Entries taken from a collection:

::::::::

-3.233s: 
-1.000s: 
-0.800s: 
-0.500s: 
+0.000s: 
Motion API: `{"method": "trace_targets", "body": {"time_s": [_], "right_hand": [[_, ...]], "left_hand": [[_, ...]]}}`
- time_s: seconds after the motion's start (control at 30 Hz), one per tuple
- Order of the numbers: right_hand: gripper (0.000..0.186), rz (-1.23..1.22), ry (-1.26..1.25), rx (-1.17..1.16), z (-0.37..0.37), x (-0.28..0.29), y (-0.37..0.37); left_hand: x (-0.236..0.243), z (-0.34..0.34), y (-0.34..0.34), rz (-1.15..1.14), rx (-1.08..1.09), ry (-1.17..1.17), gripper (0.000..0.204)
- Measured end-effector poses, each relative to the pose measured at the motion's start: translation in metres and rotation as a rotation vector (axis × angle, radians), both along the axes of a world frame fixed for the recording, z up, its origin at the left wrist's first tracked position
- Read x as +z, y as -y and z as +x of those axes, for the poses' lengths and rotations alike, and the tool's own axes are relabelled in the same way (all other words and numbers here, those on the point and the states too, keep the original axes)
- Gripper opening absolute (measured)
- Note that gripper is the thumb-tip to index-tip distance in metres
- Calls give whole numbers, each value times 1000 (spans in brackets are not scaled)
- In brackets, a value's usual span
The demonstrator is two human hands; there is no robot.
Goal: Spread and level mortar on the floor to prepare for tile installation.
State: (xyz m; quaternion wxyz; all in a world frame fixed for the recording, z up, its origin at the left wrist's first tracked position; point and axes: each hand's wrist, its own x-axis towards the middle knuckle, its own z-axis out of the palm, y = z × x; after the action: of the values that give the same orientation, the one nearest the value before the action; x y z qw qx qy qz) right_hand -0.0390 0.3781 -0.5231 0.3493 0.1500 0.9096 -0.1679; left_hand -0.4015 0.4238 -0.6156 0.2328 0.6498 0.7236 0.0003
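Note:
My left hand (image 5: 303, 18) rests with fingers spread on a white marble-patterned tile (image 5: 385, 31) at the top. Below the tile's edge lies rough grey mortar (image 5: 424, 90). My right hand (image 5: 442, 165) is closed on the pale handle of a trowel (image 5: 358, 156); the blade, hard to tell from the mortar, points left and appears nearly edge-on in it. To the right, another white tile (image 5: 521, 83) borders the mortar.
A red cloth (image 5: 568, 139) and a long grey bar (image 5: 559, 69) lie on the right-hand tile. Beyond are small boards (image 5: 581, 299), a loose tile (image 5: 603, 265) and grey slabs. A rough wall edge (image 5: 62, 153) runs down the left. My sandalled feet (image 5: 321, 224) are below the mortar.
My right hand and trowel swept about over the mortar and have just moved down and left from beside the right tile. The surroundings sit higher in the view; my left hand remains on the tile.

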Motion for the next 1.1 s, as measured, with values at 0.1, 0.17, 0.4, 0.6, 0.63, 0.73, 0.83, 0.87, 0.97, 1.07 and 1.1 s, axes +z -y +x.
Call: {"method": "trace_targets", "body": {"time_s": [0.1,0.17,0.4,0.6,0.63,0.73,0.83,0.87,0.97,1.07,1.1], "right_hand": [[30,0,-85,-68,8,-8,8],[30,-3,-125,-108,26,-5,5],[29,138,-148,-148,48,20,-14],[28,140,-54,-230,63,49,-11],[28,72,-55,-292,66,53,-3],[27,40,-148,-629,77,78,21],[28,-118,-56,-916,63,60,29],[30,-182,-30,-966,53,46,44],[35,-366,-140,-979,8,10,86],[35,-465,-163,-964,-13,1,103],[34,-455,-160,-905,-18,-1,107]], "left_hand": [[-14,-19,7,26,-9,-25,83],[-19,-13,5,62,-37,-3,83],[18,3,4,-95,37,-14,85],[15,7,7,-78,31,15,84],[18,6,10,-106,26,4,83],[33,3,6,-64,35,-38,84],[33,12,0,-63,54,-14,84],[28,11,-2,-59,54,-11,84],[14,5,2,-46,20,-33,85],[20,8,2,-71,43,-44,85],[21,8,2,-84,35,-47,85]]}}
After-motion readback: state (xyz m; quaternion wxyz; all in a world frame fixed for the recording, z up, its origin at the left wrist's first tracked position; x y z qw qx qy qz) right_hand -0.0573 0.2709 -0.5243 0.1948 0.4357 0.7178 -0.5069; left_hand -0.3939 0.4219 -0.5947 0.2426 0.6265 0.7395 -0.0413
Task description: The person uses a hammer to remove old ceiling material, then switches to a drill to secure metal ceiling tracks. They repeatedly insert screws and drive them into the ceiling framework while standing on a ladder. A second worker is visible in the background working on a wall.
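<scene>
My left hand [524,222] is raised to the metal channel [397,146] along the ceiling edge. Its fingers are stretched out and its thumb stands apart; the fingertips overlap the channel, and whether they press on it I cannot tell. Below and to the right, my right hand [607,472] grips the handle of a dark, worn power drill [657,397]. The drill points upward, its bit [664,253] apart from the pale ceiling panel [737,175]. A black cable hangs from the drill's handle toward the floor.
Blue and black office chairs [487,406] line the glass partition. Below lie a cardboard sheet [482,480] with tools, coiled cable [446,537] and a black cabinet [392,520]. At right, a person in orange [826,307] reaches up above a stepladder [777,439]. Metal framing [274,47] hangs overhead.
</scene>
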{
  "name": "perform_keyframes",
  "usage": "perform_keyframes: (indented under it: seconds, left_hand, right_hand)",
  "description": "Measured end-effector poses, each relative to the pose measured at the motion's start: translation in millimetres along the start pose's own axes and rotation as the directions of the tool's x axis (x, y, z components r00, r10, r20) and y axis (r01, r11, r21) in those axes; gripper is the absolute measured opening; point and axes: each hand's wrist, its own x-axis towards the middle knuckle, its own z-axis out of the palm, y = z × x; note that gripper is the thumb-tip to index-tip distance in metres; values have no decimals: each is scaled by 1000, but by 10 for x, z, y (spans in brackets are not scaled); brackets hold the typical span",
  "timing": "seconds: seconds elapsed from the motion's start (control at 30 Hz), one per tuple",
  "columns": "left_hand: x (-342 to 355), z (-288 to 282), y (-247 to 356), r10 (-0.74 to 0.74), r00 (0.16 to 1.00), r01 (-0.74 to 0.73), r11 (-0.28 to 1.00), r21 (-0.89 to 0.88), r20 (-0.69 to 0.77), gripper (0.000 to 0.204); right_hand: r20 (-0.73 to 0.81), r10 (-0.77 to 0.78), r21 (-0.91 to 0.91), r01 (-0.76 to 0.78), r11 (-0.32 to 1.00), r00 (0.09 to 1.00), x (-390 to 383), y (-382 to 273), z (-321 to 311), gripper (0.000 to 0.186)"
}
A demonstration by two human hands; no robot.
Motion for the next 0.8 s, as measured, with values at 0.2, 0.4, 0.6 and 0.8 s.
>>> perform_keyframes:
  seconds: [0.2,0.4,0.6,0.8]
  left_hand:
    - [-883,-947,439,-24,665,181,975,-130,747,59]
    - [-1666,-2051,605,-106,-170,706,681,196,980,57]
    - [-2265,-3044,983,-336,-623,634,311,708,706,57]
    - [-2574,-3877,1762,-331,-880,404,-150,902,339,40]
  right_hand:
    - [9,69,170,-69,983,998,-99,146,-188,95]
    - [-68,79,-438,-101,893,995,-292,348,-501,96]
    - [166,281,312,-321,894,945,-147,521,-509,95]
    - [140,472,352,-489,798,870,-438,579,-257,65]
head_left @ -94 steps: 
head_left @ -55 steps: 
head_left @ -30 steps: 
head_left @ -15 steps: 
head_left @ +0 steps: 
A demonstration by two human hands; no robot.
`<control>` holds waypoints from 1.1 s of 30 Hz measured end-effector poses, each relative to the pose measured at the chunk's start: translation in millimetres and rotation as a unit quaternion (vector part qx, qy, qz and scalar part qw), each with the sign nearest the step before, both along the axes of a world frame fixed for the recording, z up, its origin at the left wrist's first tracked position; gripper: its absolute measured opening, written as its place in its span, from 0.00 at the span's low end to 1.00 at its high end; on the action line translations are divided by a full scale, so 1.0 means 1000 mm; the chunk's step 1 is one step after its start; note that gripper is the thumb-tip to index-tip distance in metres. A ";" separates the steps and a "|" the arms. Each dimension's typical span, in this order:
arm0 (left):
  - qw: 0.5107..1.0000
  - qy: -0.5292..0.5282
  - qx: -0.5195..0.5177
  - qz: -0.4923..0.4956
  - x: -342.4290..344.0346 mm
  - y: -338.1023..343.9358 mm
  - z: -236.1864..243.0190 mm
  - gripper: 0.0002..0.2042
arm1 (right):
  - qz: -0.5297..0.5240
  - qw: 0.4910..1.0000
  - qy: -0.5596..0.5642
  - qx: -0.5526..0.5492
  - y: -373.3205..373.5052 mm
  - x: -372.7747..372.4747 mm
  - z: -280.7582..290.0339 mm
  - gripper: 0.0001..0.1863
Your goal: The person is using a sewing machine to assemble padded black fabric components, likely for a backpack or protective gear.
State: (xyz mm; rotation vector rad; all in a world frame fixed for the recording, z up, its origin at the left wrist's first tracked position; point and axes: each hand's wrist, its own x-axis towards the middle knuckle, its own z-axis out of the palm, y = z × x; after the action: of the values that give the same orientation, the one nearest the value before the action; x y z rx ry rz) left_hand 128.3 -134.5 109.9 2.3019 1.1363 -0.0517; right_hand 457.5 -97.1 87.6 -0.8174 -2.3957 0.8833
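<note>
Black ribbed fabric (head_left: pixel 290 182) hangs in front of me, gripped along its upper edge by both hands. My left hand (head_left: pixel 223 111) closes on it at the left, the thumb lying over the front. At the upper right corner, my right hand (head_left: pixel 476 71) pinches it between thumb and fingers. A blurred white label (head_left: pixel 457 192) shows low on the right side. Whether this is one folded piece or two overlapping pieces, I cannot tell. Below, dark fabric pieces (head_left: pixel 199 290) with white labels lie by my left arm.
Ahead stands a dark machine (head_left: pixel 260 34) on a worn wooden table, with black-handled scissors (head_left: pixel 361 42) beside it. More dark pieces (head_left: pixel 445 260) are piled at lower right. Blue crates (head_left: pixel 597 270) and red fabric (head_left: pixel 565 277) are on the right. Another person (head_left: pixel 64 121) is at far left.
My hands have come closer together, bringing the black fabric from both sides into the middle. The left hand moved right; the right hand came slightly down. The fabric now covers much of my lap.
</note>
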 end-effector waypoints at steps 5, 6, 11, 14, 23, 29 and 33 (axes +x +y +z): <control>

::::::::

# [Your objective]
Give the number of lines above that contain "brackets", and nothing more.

# [Task response]
3